Wednesday, October 28, 2009
Drag Me to Hell (2009)
dir. Sam Raimi
writ. Ivan Raimi and Sam Raimi
feat. Alison Lohman, Justin Long, Lorna Raver, Dileep Rao, David Paymer
Sam Raimi's return to horror naturally arouses unfair expectations. This is the man behind two astonishingly inventive and frightening Evil Dead films, and a hilariously campy one. Granted, another spook-ride, The Gift, proved dissatisfying, showing a bit too much formula, a claim repeated by some for Raimi's Spider-Man movies. However, such blockbuster successes also seemed to promise an even deeper trove of resources for Drag Me to Hell.
On one hand, it's nice to have the old boy back, still committed to mechanical effects, both elaborate and simple, eager and able to evoke maximum squirms and subsequent laughs out of a propulsive bloody nose. He attends to detail and simple human problems amidst the hellfire and damnation with equal concern. And if those humans seem a bit shallow, Christine (if not Lohman) too much the dopey blonde and Clay (Long) too broadly drawn (the character telling us he's a geek doesn't pass as character development,) we're still in standard genre territory.

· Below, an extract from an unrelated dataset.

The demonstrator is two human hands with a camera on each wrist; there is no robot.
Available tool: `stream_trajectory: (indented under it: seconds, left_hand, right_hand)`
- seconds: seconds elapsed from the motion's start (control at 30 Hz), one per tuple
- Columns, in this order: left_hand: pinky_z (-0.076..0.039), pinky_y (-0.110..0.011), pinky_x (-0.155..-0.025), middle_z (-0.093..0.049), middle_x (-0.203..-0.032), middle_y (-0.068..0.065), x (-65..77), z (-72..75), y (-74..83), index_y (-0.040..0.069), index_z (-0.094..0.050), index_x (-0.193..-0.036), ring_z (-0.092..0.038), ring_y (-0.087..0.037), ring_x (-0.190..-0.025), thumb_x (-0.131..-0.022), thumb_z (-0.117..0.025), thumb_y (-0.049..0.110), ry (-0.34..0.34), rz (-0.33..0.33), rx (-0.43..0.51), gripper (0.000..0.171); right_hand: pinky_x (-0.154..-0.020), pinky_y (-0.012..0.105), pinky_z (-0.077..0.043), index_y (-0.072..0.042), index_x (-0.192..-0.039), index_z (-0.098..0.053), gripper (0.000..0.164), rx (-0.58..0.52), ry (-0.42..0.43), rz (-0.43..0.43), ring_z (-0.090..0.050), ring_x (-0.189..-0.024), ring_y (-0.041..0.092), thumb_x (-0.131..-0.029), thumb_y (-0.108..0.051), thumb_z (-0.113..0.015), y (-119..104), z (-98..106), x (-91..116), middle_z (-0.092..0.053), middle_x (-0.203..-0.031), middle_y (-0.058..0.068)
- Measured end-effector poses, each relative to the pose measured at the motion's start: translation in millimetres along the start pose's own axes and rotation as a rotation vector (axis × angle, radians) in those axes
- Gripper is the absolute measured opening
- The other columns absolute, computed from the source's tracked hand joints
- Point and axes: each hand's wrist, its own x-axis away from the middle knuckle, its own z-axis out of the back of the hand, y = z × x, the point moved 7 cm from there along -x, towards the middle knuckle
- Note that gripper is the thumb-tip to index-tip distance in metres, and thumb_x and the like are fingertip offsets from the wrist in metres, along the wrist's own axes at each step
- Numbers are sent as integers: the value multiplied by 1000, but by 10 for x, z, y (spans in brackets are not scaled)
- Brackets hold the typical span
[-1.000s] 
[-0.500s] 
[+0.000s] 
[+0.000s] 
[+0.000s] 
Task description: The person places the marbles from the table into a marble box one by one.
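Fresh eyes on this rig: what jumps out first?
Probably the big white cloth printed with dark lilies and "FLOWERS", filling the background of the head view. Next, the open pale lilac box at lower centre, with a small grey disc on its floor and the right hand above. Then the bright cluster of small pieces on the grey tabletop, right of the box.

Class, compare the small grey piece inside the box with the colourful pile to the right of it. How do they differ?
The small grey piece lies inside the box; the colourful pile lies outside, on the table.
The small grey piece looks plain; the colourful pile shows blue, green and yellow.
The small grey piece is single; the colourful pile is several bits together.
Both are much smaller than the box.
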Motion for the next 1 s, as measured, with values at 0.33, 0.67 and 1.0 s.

But that's where Drag disappoints the most. It all feels too easy, a mishmash of horror films we've seen before without that extra edge to top them. This is Raimi on autopilot, slapping together a topical setup (home loan foreclosure), a gypsy curse, a soul damned to Hell, disbelieving loved ones, and a couple experts to help chart the challenging, perhaps impossible, course back to safety. The gross-outs are appropriately timed and stomach-curdling, the scares reasonably seat-grabbing, and the laughs genuinely satisfying, but as a whole, the film only reaches middling. And while I'd like to write off this response to a touch of hero worship, it's not just a case of those expectations rearing their ugly, if well-made-up, heads.